Johnson Family Vacation : The Ride: About The Johnson Family Car


Nate Johnson wants to take the Johnson family to Missouri in style – in his brand new luxury SUV, a classy, black Lincoln Navigator. But even that doesn’t turn out as planned. When Nate takes the car in to get an 8-track tape player installed, he winds up with a total hip-hop overhaul that offends his far more conventional sensibilities. Suddenly, he’s riding around in a tricked-out car with spinning rims, video game consoles and a running-at-the-mouth on-board navigation system. To create the full look of the Johnson family car, the filmmakers, like Nate, took the Johnson’s Navigator to the celebrity car customizers at 310 Motoring, who have designed cars for countless celebrities. There, the SUV was rigged to the heights of hip-hop perfection. As producer Eric C. Rhone notes: “You’ve never seen a Navigator so tricked out.”

Says co-screenwriter Todd R. Jones: “From the beginning we always thought of the Navigator as being another character in the movie, another part of the family along for the ride. Of course, Nate hates the whole hip hop world and this car is Mr. Hip Hop, so he feels kind of trapped in it. But the interesting thing is that the car gets him through this harrowing trip, and he starts to develop a respect for it.”
Christopher Erskin sums up the appeal of the car this way: “It was our version of THE LOVE BUG. It’s had to escape an 18 wheeler that tries to crash into it, a mishap with a cement truck, and a run-in with a motorcycle cop, among other things, but somehow it gets the family to Missouri. It helps the family survive, and you have to kind of love that about it.

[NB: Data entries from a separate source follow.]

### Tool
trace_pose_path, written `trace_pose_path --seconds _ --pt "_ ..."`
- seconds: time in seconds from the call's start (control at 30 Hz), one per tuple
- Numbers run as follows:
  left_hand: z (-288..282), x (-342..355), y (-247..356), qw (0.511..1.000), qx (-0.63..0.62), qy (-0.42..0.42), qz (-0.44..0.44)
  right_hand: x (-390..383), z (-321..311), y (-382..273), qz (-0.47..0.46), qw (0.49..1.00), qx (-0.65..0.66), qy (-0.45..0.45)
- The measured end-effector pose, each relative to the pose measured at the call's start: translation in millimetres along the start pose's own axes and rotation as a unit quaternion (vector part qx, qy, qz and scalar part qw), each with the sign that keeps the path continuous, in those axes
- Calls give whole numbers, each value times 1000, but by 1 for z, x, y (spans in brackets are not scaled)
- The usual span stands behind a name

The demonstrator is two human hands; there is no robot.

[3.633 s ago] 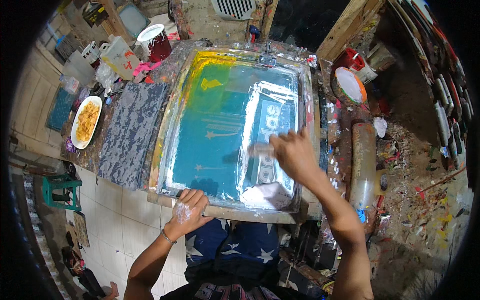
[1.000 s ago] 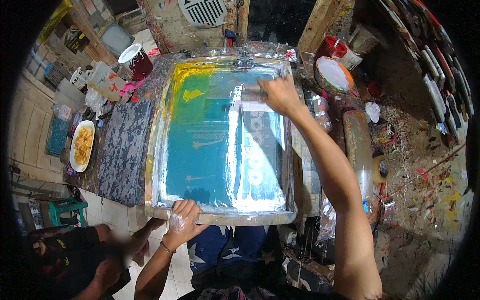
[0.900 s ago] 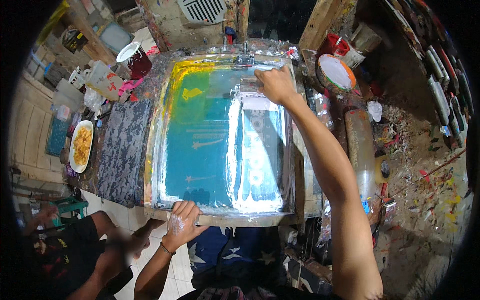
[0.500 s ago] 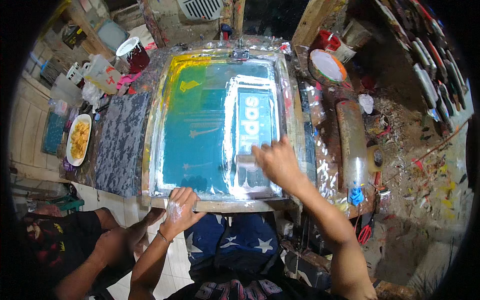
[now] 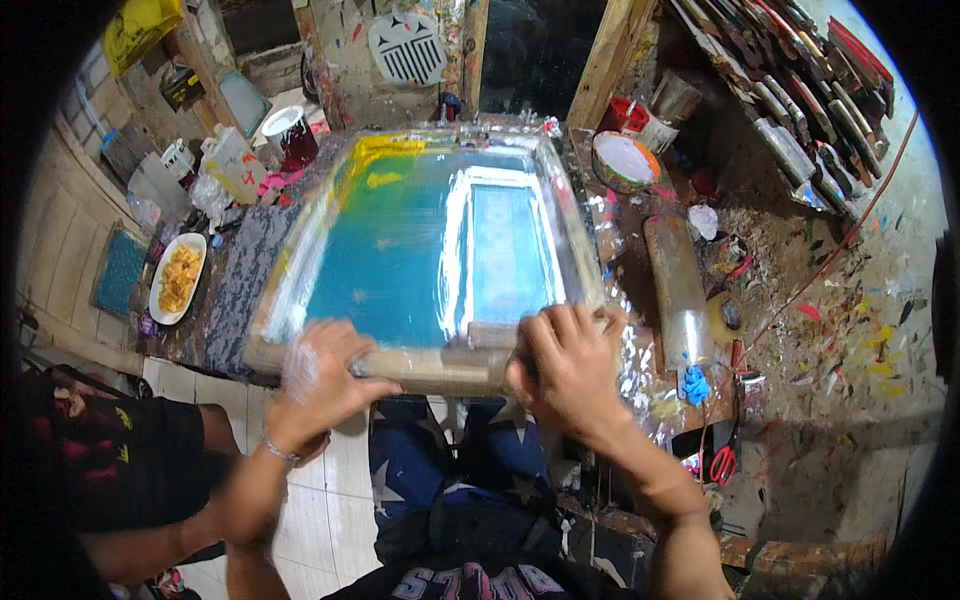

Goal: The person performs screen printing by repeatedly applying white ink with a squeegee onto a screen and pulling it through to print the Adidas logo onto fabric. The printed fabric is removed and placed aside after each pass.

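Observation:
A wooden screen-printing frame (image 5: 430,370) lies before me, its near edge raised and somewhat blurred. Teal mesh (image 5: 395,275) fills it, with yellow ink at the far left and a white-bordered window (image 5: 505,245) on the right. My left hand (image 5: 325,375), smeared white, is closed round the near left part of the frame's edge, thumb along the wood. My right hand (image 5: 572,370) is closed over the near right corner; its fingertips are partly hidden. Beside the right hand, a squeegee (image 5: 488,335) rests at the near end of the window. What lies under the frame is hidden.
On the left are a patterned grey board (image 5: 240,290), a plate of food (image 5: 180,278) and an ink tub (image 5: 290,138). A bowl of pale ink (image 5: 625,160), a long cylinder (image 5: 675,280) and red scissors (image 5: 723,465) are right. A person (image 5: 150,450) sits at lower left.
My right hand has left the squeegee and moved down to the frame's near right corner. My left hand has shifted left along the edge. The frame's near side has risen.

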State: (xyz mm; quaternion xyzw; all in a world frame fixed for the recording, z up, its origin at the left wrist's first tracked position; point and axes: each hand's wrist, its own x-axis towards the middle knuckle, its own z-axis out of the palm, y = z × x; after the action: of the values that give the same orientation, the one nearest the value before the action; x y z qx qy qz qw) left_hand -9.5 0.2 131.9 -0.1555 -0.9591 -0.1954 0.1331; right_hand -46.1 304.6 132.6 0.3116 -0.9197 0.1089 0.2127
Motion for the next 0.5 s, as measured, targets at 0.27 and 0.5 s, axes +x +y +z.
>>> trace_pose_path --seconds 0.27,0.5 --pt "-104 98 8 915 107 364 136 179 -93 61 -90 972 -98 194" --pt "141 33 37 979 -17 -185 90 245 -144 35 130 985 -54 104"
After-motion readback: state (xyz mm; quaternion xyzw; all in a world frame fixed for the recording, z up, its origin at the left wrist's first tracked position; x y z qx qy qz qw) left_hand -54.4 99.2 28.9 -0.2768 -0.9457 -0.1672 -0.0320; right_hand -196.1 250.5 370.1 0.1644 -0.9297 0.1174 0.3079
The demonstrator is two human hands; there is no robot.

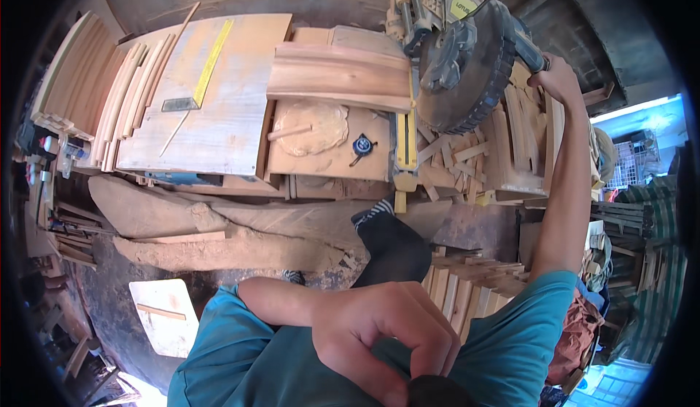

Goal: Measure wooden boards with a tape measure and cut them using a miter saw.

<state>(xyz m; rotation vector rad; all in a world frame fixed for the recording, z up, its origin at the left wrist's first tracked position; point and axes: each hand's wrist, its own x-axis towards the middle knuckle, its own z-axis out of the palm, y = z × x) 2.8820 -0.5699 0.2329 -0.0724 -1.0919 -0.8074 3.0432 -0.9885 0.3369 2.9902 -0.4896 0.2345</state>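
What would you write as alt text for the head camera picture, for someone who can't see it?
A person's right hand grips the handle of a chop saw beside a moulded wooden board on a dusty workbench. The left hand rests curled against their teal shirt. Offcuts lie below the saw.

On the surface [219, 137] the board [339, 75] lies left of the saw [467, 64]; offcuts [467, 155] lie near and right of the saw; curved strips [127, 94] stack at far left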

Even Nate has to acknowledge that there might be something good about hip hop if it led to this car.”

In the end, the production used four different Navigators including one with high-tech, over-the-top hydraulics and another with “three-wheel motion” that allowed it to take the kind of ultra-sharp turns only a family being chased needs to maneuver through. Because so much of JOHNSON FAMILY VACATION takes place in the Navigator, many scenes were shot on a stage, in front of a green screen, inside a specially modified Navigator with parts of the body cut-away to allow all kinds of different interior camera angles. (Meanwhile, a second unit of photography traveled across America bringing back footage that became the cross-country background to the Johnson’s turbulent trip.)
Spending so much time inside the tight spaces of the car seemed a fitting challenge for cast and crew. “It was a transforming experience,” says Christopher Erskin. “And that’s the great thing about the American road trip – it has always transformed American families. You set out in one direction but you end up somewhere different, you end up not quite the same. Nine times out of ten, I think families wind up for the better. Maybe husbands hug their wives a little more, brothers are a little nicer to sisters and the family starts to have fun together again.”